By Robert B. Reich, Tribune Content Agency on

The Republican tax plan to be voted on this week is likely to pass.

"The American people have waited 31 long years to see our broken tax code overhauled," the leaders of the Koch brothers' political network insisted in a letter to members of Congress that urged swift approval. They added that the time has come to put "more money in the pockets of American families."

Please. The Koch network doesn't care a fig about the pockets of American families. It cares about the pockets of the Koch network. It has poured money into almost every state in an effort to convince Americans that the tax cut will be good for them. Yet most Americans don't believe it.

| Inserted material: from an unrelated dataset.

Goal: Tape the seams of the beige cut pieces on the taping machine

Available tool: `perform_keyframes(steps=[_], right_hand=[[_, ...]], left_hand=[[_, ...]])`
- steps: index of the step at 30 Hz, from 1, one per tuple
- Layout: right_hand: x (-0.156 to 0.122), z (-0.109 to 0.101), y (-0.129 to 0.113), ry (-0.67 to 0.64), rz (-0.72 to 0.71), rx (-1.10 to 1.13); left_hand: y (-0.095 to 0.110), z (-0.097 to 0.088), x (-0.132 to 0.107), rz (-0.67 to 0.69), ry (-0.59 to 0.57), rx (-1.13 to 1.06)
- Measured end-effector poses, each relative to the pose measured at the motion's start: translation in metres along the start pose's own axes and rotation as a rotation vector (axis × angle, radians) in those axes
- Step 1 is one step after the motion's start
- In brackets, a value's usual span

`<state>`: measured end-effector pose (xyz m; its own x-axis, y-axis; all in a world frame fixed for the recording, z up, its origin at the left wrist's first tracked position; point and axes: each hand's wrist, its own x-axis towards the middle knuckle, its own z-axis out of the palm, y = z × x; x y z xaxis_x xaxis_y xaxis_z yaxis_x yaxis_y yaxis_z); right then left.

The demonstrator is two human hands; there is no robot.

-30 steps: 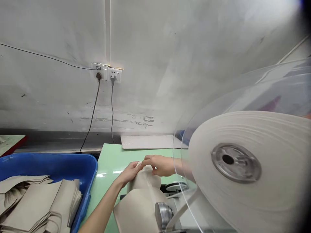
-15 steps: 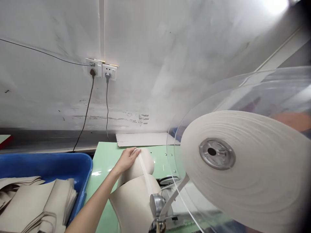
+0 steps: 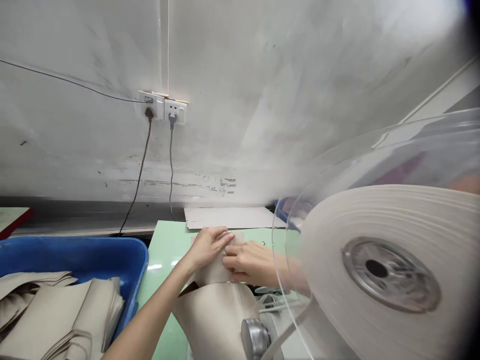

Polls show that only about a third of Americans favor the tax plan. The vast majority feel it's heavily skewed toward the rich and big businesses -- which it is.

In counties that Donald Trump won in 2016 but Barack Obama carried in 2012, only 17 percent expect to pay less in taxes if the tax plan becomes law, according to a recent NBC News/Wall Street Journal poll. Another 25 percent expect that their family would actually pay more in taxes.

Most Americans know that the tax plan is payback for major Republican donors. Gary Cohn, Trump's lead economic adviser, even conceded in an interview that "the most excited group out there are big CEOs, about our tax plan."

 

Rep. Chris Collins (R-N.Y.) admitted "my donors are basically saying, 'Get it done or don't ever call me again.'" Sen. Lindsey Graham (R-S.C.) warned that if Republicans failed to pass the tax plan, "the financial contributions will stop."

By passing it, Republican donors will save billions -- paying a lower top tax rate, doubling the amount their heirs can receive tax-free, and treating themselves as "pass-through" businesses able to deduct 20 percent of their income (effectively allowing Trump to cut his tax rate in half, if and when he pays taxes).

They'll make billions more as their stock portfolios soar because corporate taxes are slashed.

The biggest winners by far will be American oligarchs such as the Koch brothers; Peter Thiel, the Silicon Valley investor; Sheldon Adelson, the Las Vegas casino magnate; Woody Johnson, owner of the New York Jets football team and heir to the Johnson & Johnson fortune; and Carl Icahn, the activist investor.